Dean's eyeing the handwritten label on Michael's vanilla porter suspiciously. "Are we gonna go blind?"

"It's not moonshine, Dean. It's perfectly safe."

Dean shrugs like that's good enough for him and takes a drink. "Oh, damn. Can your friend be my friend? This beer and pie are a match made in fucking heaven."

"He will be pleased to hear that."

"Seriously, I want to shake this guy's hand. Maybe marry him."
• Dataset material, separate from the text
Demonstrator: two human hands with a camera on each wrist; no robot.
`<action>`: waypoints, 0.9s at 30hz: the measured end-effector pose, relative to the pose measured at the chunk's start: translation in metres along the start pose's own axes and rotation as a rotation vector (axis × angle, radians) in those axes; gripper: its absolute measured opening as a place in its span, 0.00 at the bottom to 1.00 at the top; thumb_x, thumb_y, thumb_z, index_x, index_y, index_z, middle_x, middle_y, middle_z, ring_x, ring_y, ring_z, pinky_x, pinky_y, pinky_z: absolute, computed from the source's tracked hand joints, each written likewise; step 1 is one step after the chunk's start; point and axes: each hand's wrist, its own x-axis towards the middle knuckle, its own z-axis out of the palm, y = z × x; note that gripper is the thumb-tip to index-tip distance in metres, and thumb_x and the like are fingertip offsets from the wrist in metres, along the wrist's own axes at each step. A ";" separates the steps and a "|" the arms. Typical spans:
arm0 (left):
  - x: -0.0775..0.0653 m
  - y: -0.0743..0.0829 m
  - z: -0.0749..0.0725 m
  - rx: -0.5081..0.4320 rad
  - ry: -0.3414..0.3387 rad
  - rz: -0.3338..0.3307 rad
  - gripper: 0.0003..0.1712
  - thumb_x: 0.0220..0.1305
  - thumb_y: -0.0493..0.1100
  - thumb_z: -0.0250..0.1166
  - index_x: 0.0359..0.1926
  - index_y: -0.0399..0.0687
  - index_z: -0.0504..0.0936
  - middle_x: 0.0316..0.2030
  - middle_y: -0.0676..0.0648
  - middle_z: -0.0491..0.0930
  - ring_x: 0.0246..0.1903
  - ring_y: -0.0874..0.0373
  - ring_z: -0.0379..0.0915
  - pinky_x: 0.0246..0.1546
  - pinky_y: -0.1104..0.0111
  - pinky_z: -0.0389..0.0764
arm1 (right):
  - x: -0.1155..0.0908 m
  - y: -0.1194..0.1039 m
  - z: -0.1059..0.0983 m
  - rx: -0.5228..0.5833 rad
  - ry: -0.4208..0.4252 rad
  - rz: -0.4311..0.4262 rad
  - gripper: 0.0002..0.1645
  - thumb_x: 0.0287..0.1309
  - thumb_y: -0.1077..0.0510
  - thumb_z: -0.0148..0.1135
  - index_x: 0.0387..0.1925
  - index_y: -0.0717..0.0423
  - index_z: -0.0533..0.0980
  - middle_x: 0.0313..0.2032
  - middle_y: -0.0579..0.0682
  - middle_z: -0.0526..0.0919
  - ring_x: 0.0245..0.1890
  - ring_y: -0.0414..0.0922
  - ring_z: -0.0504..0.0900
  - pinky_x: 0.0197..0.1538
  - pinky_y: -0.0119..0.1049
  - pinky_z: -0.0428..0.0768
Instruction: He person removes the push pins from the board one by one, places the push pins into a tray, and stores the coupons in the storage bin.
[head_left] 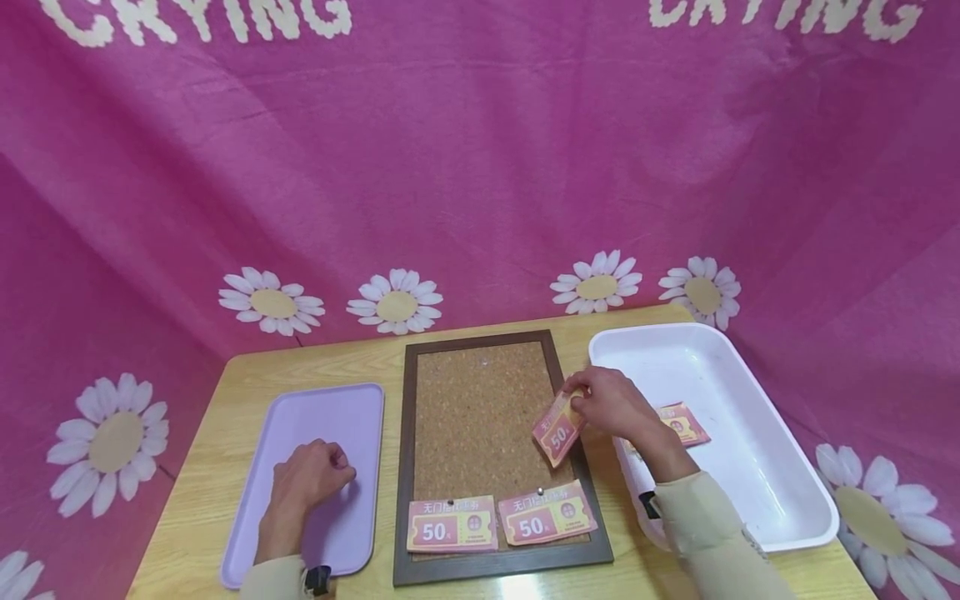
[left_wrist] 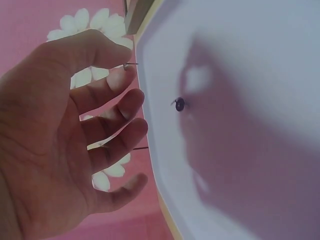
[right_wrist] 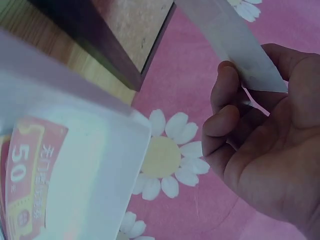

"I could arrange the handshake. The marriage would be problematic given the legal status of same-sex unions and the rules of his order."

Dean laughs like it's the funniest thing he's ever heard.

Castiel is more disappointed than he should be when the plates and glasses are empty and Dean's thanking him and saying he has to work early. "First official week as the new head honcho. It's kinda been hell."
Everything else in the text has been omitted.